Moving services to SL7

Although we don’t always blog about it, the MPU has been busy lately. One project which has been taking a great deal of our time is the SL7 server upgrade project, the effort to move all of the various services we run from the now-outdated version 6 of Scientific Linux to version 7. The MPU, one of the School’s five computing units, has its fair share of services to port to SL7, and here’s a summary of the work we did for this project during the last third of 2016 (that is, September to December):

We upgraded these MPU services to SL7:

  • The virtual machine hosting service. This covers eight servers on three sites, hosting some 180 guest VMs, most of which were kept running seamlessly through the upgrades.
  • The PXE service and the package cache service. These share two servers in the Forum and the Tower.
  • The PackageForge package-building service, covering two build servers and a master server. The build servers’ performance was improved by moving them to VMs. Before the master server could be upgraded, the PackageForge software needed enhancement, including an upgrade to PostgreSQL 9.6, changing the package data from YAML format in the filesystem to JSON format in the database – opening the way for a future version to provide far better presentation of the build results in the user interface – and various code updates, making the web interface noticeably more responsive.
  • The export packages server. This was moved to a new VM.
  • The LCFG slave servers – the two main slaves, one test slave, one DIY DICE slave and two inf-level release-testing slaves, an increase of one (we now monitor the inf level on SL6 and SL7). The two main slave servers were substantially speeded up by increasing their memory to 8GB, so that all LCFG profile information could be held in memory at once.
  • The site mirrors packages server, where we keep our own copies of various software repositories covering Scientific Linux, EPEL, PostgreSQL and others.
  • The LCFG website and the LCFG wiki. We installed and configured a substantially updated version of the TWiki software.
  • BuzzSaw and LogCabin (which organise and serve the login logs) were moved to the new SL7 loghost. This work included the update of Django packages and the building of some dependencies.
  • The LCFG disaster relief server, which will take over our configuration infrastructure should some calamity befall the Forum. This server hosts a complex mix of services , so sorting out its Apache config for SL7 helped to prepare the way for the LCFG master upgrade to come.
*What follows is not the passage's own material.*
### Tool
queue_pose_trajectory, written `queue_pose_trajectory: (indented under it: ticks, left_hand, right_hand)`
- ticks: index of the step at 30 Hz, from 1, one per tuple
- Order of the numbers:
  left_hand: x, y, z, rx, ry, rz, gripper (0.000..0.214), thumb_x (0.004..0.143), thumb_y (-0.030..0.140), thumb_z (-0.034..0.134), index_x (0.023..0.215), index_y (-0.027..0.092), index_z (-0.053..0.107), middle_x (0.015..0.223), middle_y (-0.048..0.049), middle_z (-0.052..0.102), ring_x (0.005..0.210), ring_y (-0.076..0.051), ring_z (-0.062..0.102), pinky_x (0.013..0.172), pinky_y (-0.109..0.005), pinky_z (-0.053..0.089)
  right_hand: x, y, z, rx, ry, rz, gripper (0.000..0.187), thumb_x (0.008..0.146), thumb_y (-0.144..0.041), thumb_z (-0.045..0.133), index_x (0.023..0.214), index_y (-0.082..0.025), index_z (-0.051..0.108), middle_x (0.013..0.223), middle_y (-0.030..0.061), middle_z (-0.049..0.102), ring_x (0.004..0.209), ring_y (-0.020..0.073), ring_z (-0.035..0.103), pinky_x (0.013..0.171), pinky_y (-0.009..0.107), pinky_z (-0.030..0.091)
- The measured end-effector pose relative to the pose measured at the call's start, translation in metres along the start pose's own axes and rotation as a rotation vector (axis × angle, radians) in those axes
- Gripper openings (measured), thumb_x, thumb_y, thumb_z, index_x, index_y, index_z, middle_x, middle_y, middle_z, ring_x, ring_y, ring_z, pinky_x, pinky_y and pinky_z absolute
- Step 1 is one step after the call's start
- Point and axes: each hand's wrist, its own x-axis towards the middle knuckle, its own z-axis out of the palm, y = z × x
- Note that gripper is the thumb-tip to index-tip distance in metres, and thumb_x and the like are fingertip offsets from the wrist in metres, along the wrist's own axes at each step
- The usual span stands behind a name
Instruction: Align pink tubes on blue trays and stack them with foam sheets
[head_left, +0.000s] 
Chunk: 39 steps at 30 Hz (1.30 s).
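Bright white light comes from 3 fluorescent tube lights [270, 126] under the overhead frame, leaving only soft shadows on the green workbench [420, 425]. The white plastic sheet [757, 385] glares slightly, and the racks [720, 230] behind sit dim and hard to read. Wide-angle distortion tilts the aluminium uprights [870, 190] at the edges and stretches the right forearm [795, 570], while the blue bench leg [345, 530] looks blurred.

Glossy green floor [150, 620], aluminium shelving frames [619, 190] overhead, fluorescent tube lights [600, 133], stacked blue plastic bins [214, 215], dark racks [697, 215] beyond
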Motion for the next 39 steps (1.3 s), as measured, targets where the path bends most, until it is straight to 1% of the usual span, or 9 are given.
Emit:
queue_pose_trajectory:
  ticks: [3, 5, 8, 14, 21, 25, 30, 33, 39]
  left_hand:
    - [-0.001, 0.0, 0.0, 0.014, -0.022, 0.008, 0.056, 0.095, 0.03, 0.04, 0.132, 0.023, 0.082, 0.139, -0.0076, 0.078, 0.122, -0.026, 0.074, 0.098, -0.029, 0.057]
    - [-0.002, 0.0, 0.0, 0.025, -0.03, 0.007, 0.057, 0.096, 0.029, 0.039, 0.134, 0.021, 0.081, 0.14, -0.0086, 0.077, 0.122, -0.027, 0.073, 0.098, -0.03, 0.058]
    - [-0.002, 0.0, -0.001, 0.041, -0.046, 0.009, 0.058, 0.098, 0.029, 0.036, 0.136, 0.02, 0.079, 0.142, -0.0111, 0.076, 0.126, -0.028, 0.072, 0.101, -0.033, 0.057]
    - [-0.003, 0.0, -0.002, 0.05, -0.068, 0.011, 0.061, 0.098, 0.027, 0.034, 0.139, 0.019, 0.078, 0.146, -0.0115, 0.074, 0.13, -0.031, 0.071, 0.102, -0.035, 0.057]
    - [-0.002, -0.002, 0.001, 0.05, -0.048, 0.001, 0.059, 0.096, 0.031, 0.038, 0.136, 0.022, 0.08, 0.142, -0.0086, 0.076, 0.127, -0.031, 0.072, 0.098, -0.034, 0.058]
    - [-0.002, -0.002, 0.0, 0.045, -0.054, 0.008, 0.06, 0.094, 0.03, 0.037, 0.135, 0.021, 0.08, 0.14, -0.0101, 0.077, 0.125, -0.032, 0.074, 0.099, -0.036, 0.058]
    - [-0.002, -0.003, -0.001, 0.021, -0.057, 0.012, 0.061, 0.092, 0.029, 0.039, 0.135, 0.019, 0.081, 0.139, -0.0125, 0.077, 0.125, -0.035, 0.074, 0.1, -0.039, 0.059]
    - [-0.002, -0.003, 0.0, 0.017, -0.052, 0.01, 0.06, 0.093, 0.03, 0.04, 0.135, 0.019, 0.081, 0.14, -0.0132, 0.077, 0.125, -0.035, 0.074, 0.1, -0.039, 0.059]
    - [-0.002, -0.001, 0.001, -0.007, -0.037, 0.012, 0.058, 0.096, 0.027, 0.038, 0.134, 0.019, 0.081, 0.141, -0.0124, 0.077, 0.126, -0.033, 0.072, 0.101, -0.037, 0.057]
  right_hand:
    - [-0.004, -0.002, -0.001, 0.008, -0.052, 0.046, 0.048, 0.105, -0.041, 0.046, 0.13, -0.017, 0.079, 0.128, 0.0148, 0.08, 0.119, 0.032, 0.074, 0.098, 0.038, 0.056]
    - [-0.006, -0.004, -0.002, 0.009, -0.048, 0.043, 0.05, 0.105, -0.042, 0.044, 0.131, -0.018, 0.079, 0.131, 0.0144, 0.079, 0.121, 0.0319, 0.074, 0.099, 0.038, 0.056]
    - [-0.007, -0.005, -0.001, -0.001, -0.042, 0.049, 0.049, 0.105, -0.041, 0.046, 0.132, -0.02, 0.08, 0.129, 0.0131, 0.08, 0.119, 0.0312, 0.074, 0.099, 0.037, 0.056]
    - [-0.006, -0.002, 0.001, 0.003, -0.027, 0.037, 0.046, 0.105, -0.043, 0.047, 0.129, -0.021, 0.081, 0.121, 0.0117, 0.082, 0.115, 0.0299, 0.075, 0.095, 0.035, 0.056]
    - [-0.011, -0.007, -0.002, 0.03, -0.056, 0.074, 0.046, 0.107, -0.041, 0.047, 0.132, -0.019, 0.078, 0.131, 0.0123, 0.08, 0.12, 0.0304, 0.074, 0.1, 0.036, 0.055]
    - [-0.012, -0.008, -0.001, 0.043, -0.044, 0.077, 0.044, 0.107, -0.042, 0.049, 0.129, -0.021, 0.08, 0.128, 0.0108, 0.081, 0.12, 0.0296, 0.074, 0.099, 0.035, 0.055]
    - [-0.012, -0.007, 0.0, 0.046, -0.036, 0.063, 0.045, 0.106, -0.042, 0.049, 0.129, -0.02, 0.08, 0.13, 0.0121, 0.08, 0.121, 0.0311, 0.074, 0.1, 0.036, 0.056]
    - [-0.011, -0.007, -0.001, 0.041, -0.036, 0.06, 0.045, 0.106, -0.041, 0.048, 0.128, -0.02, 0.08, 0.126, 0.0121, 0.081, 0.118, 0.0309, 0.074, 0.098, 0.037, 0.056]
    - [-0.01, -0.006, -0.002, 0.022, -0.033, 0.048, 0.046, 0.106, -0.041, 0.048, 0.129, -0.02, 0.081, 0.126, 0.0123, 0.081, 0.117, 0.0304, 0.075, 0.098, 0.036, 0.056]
In addition, substantial work was done towards the upgrade of these services:

  • The computing help service.
  • The LCFG bug tracking service.
  • The LCFG master:
    • Replacement of Apache mod_krb5 with mod_gssapi;
    • Porting of mod_user_rewrite to the new LCFG build tools;
    • Reworking of the rfe packaging to produce a separate rfe-server sub-package and to introduce systemd support;
    • A complete rewrite of the rfe component in Perl with Template Toolkit;
    • We moved the web view of the LCFG repositories from the outdated websvn to the more capable viewvc, with a new LCFG component to manage its configuration;
    • The updating of all components’ defaults packages to up-to-date SL7 versions.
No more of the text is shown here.